Уоррен мрачно улыбнулся:

– Ожидание подогревает страсти. О предстоящем сезоне непрерывно спорят и обсуждают перспективы. И когда он наконец наступает, страсти накаляются настолько, что люди уже не способны думать ни о чем другом. Если же играть круглый год, интерес к игре может увянуть.

Уоррен явно основательно размышлял на эту тему. Верне по-прежнему казалось, что он ошибается, но у него, судя по всему, имелись ответы на все вопросы, поэтому она предпочла сменить тему.

– От кого ты услышал, что он привозит свою команду?

– От мастера Финча.

– Уоррен, я послала тебя на конюшню узнать о пропавших лошадях, а не для того, чтобы ты обсуждал джа-ла!

– Мастер Финч – завзятый болельщик и так радовался сегодняшнему открытию сезона, что я позволил ему немного порассуждать на эту тему, чтобы выудить нужные тебе сведения.

– И выудил?

Они остановились под вывеской, вырезанной на каменной плите. Она гласила «Бенсент и Спрул».

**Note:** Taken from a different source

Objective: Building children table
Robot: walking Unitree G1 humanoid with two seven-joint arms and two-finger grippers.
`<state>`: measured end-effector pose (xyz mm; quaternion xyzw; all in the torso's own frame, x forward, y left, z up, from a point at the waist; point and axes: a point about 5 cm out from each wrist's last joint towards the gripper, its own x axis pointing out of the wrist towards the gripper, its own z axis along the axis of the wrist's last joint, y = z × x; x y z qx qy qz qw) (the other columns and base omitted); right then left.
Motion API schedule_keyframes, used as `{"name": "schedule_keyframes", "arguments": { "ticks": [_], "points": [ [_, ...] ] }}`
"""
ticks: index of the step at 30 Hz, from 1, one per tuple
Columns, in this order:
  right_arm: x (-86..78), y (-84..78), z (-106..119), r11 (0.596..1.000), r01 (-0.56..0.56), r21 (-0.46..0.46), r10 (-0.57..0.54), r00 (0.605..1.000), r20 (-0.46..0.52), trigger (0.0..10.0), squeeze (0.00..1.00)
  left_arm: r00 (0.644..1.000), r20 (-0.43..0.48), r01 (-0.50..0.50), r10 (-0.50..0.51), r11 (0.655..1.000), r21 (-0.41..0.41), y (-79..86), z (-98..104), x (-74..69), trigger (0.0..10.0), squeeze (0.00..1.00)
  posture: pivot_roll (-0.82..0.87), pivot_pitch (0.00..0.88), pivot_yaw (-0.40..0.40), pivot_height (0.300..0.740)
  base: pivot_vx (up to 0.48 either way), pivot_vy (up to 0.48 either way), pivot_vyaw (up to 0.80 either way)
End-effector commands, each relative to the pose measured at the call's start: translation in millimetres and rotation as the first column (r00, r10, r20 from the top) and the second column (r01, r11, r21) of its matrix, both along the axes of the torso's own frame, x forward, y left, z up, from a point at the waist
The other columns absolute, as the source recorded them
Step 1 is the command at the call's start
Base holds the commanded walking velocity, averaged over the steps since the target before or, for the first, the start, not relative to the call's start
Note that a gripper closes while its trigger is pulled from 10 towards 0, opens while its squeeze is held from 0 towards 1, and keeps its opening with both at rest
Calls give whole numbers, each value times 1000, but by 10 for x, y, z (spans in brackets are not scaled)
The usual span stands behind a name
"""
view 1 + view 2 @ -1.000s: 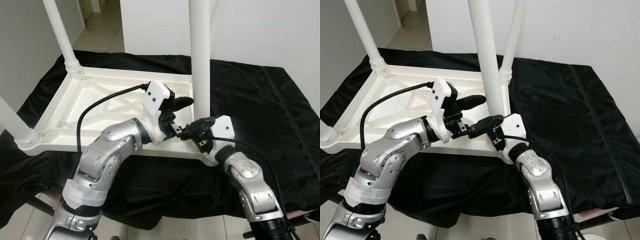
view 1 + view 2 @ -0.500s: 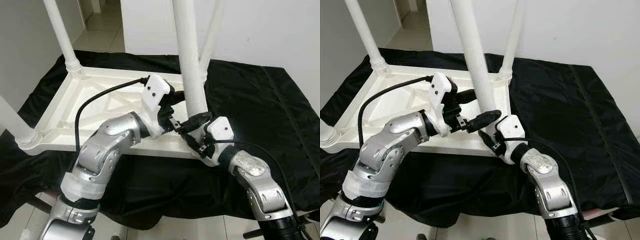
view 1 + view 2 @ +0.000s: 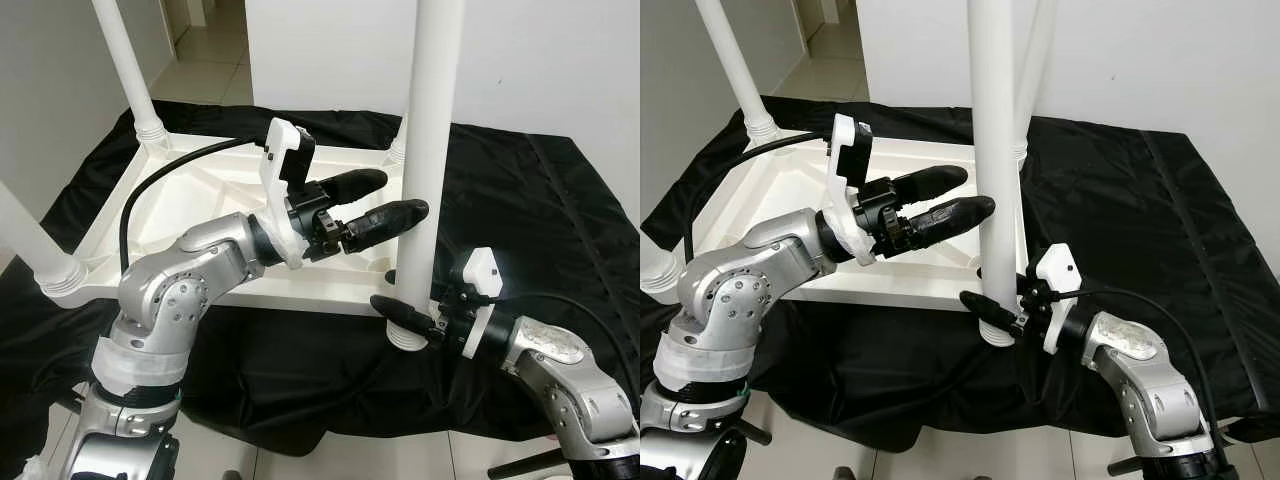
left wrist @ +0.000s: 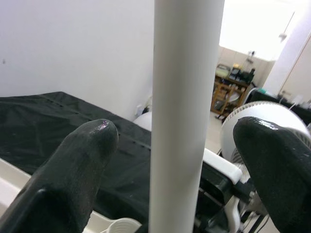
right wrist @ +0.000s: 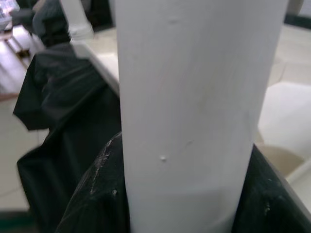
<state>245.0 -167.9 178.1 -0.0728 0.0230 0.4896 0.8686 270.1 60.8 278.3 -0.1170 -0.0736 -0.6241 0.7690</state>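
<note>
From our head camera we see the white table [image 3: 200, 215] upside down on the black cloth [image 3: 530, 210]. Our right gripper [image 3: 405, 315] hugs the bottom of a loose leg [image 3: 425, 150]. Our left wrist camera shows our left gripper [image 3: 385, 205] wide open, with that leg between its fingers [image 4: 80, 160].

a plain white plastic table top [image 3: 200, 215] lies on a plain black cloth [image 3: 520, 200]. the table legs [image 3: 428, 150] are white too. both arms [image 3: 190, 285] are silver with white wrist housings, and each tool, left tool [image 3: 385, 200] and right tool [image 3: 405, 318], has glossy black fingers. the wall [image 3: 550, 60] is white; the floor tiles [image 3: 215, 50] are pale beige.
</note>
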Motion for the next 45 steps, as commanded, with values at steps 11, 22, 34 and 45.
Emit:
{"name": "schedule_keyframes", "arguments": {
  "ticks": [11, 22, 34, 45],
  "points": [
    [19, 33, -22, 984, -177, -14, 174, 979, -102, 10000, 0, 928, 106, 350, -356, 934, 72, -106, 119, -252, 10000, 0, -25, 71, -18, 740, 0, 0, 0],
    [14, 176, -72, 967, -253, -32, 248, 962, -115, 10000, 0, 930, 111, 343, -350, 936, 76, -158, 141, -222, 10000, 0, -21, 76, -20, 740, 0, 0, 0],
    [20, 156, -89, 962, -270, -39, 263, 956, -133, 10000, 0, 933, 73, 349, -352, 936, 50, -136, 176, -170, 0, 0, -23, 80, -19, 740, 0, 0, 0],
    [68, 127, -51, 964, -266, -25, 260, 955, -141, 10000, 1000, 956, 74, 275, -285, 953, 124, -163, 173, -95, 10000, 0, -19, 82, -22, 740, 0, 0, 0]
  ]
}}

– Ага. В промежутках между рассуждениями о том, сколько ударов кнутом получит та или иная команда, он сообщил, что лошади исчезли довольно давно.

– Готова поспорить, сразу после зимнего солнцестояния.

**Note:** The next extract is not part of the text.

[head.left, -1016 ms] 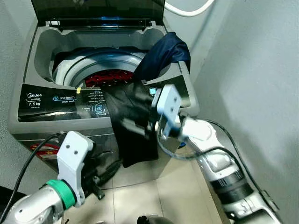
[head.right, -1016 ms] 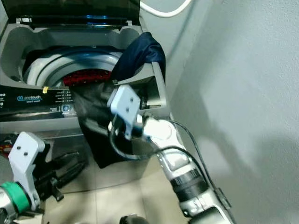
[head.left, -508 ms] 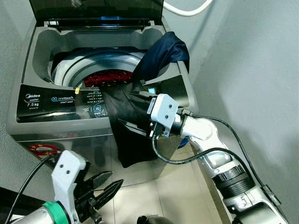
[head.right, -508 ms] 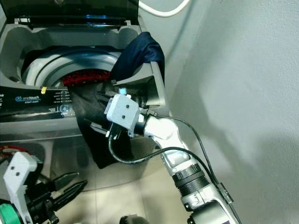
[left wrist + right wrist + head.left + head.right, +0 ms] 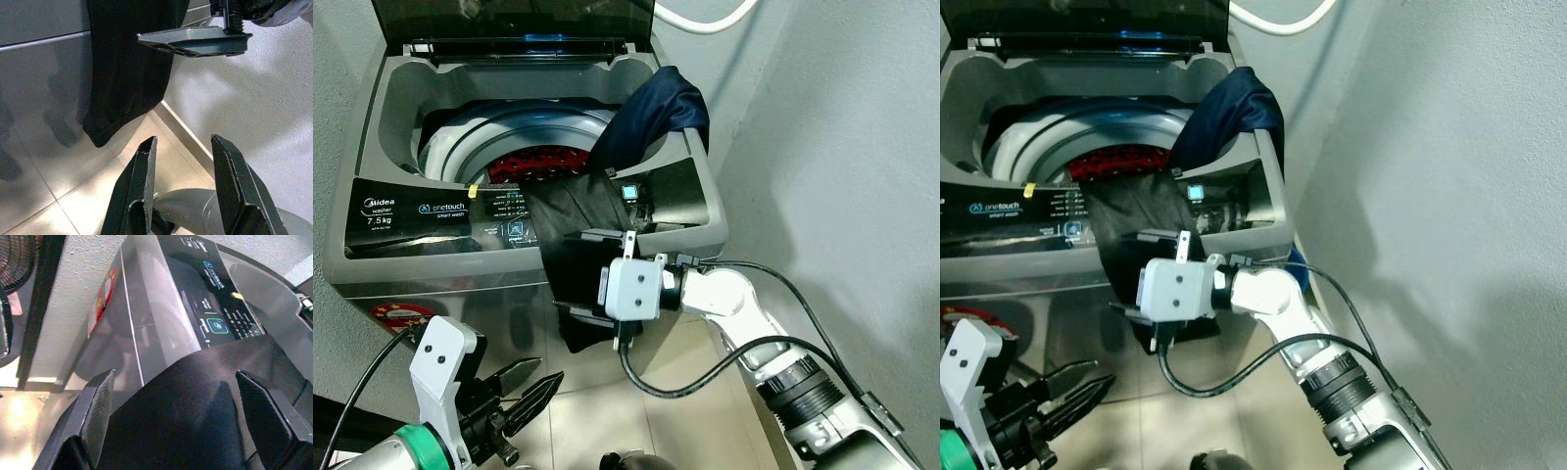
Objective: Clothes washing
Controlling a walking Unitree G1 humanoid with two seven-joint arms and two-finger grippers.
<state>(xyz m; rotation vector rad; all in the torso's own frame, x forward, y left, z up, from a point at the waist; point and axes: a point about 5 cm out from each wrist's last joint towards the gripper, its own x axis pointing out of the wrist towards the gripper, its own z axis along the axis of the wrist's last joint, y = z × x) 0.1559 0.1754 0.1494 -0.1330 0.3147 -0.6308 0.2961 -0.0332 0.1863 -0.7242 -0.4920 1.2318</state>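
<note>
The washing machine (image 5: 401,274) carries all the readable writing, on its black control panel (image 5: 431,211) along the front edge, at the left of the frame. At the panel's far left stands the brand "Midea" (image 5: 374,203), with "washer" in small letters under it and "7.5 kg" below that. Just to the right is "onetouch" (image 5: 450,207) beside a round blue icon, with "smart wash" beneath. Further right, the small white button labels are too fine to read. A round red sticker (image 5: 403,315) on the grey front at the lower left bears print that cannot be made out.
</note>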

Приложив ладонь козырьком ко лбу, Уоррен заглянул в окно.

– И ты бы выиграла. Исчезли четыре лучших лошади, хотя упряжи – лишь два комплекта. Финч по-прежнему разыскивает коней и клянется найти, но упряжь, по его мнению, просто украли.

Из-за двери Верна слышала удары, будто кто-то забивал гвозди.

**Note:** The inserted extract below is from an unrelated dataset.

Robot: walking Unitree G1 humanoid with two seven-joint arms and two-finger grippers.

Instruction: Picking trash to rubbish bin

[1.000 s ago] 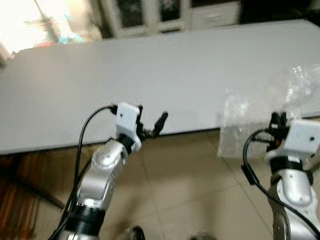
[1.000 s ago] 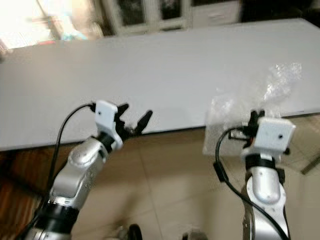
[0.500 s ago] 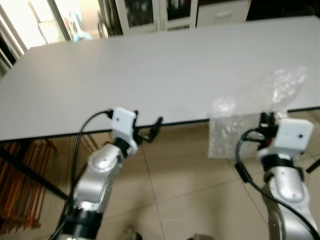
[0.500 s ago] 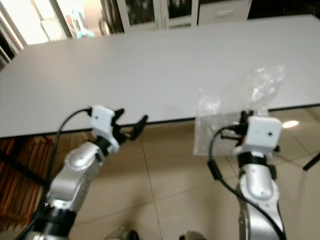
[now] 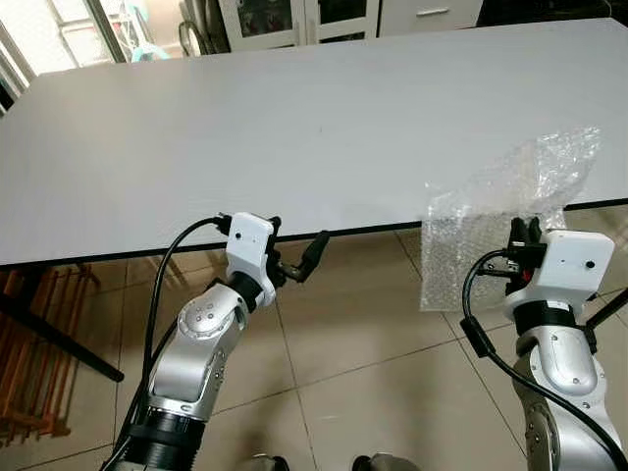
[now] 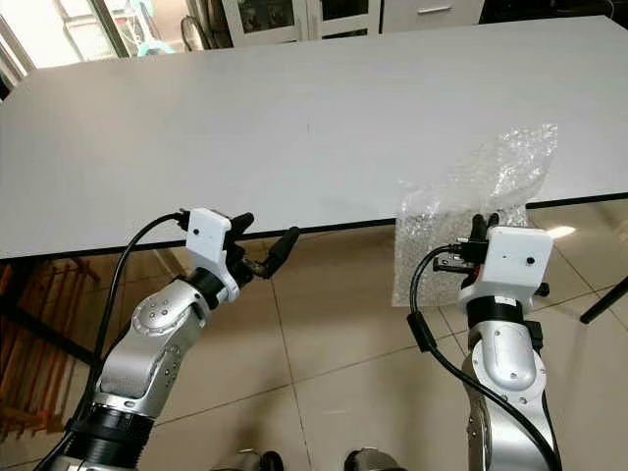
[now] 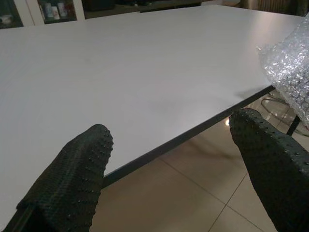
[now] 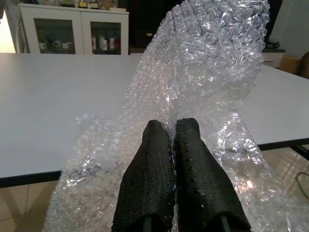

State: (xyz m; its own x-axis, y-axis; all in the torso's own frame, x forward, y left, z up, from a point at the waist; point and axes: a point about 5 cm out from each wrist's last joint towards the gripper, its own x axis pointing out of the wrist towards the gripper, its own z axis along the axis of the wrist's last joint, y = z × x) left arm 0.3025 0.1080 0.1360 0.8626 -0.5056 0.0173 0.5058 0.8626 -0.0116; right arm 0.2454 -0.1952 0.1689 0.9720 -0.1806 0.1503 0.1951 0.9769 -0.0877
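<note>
A sheet of clear bubble wrap [image 5: 498,211] hangs over the near edge of the white table [image 5: 294,128], partly on the top and partly drooping toward the floor. My right gripper [image 5: 523,234] is shut on the bubble wrap [image 8: 203,87] at the table's edge; in the right wrist view its two black fingers [image 8: 190,159] press together against the plastic. My left gripper [image 5: 294,257] is open just below the table's near edge, to the left of the wrap, holding nothing. Its spread fingertips [image 7: 72,169] show in the left wrist view, with the bubble wrap [image 7: 289,67] off to one side.
The floor [image 5: 353,343] under and in front of the table is beige tile. A white cabinet with glass doors [image 5: 294,15] stands beyond the far side of the table. A wooden rack [image 5: 39,353] sits low at the left by a dark table leg.
The camera has shifted and sharpened, so the whole scene sits differently. My right gripper stays shut on the bubble wrap and the left gripper stays open near the table edge.
</note>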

Уоррен отошел от окна и оглядел улицу.

– Похоже, хозяев этого заведения не интересует джа-ла.

– Отлично. – Верна завязала под подбородком шаль и толкнула дверь. – Тогда пошли послушаем, что нам скажет могильщик.

Глава 25

Свет в крошечную пыльную комнатенку проникал лишь через выходящее на улицу грязное окошко и открытую заднюю дверь. Но его вполне хватало, чтобы разглядеть проход между кучей каких-то рулонов, грубыми деревянными скамьями и простыми гробами. На одной стене висели ржавые пилы и топоры, у другой стояли сосновые доски.

Богатые люди обращаются в похоронные конторы, где им помогают подобрать резные гробы для их незабвенных усопших. Беднякам усопшие родственники не менее дороги, чем богачам, но первым в отличие от вторых приходится больше думать о пропитании для живых, поэтому они вынуждены прибегать к услугам обычных могильщиков, которые сколачивают им простые деревянные домовины и роют могилу.

Уоррен с Верной на мгновение задержались у двери, которая вела в маленький внутренний дворик, заваленный досками и зажатый со всех сторон стенами соседних домов. Посередине двора стоял нескладный босоногий мужчина в сильно поношенной одежде и точил лопаты.

– Мои соболезнования в связи с постигшей вас утратой, – серьезно и на удивление искренне произнес он, прерывая свое занятие. – Ребенок или взрослый?